╭─ Available data

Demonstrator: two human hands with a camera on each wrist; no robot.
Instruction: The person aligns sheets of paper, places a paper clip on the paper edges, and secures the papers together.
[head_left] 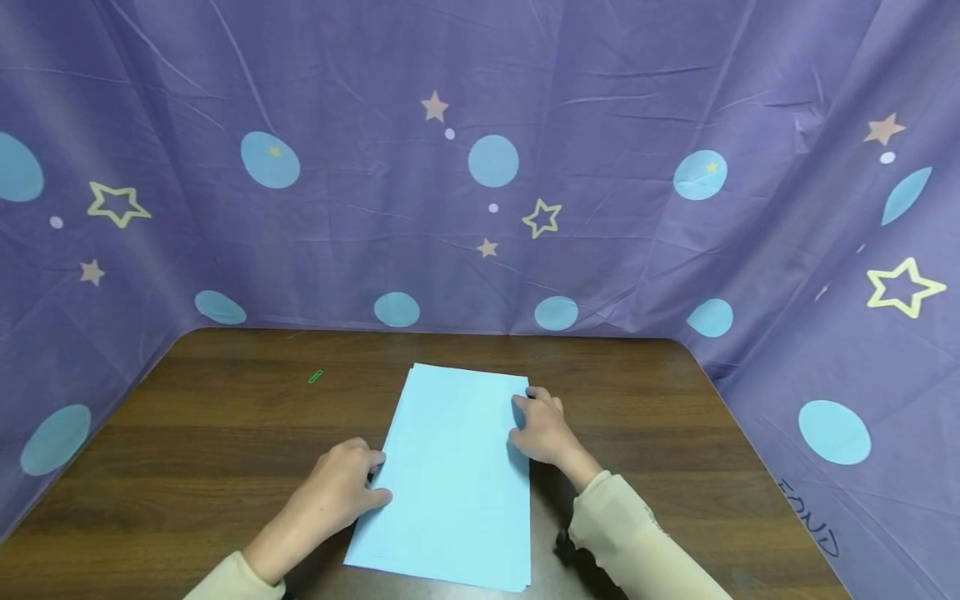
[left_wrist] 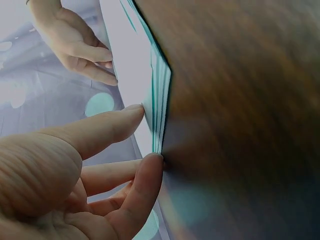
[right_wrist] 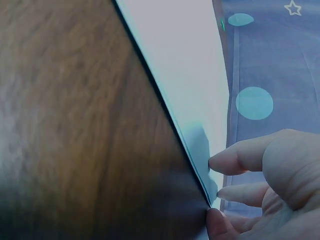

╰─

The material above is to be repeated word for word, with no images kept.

_Task response_.
Demonstrator: two human hands with a camera on each wrist; no robot.
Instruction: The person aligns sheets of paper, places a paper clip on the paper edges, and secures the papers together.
[head_left] 
[left_wrist] 
[right_wrist] 

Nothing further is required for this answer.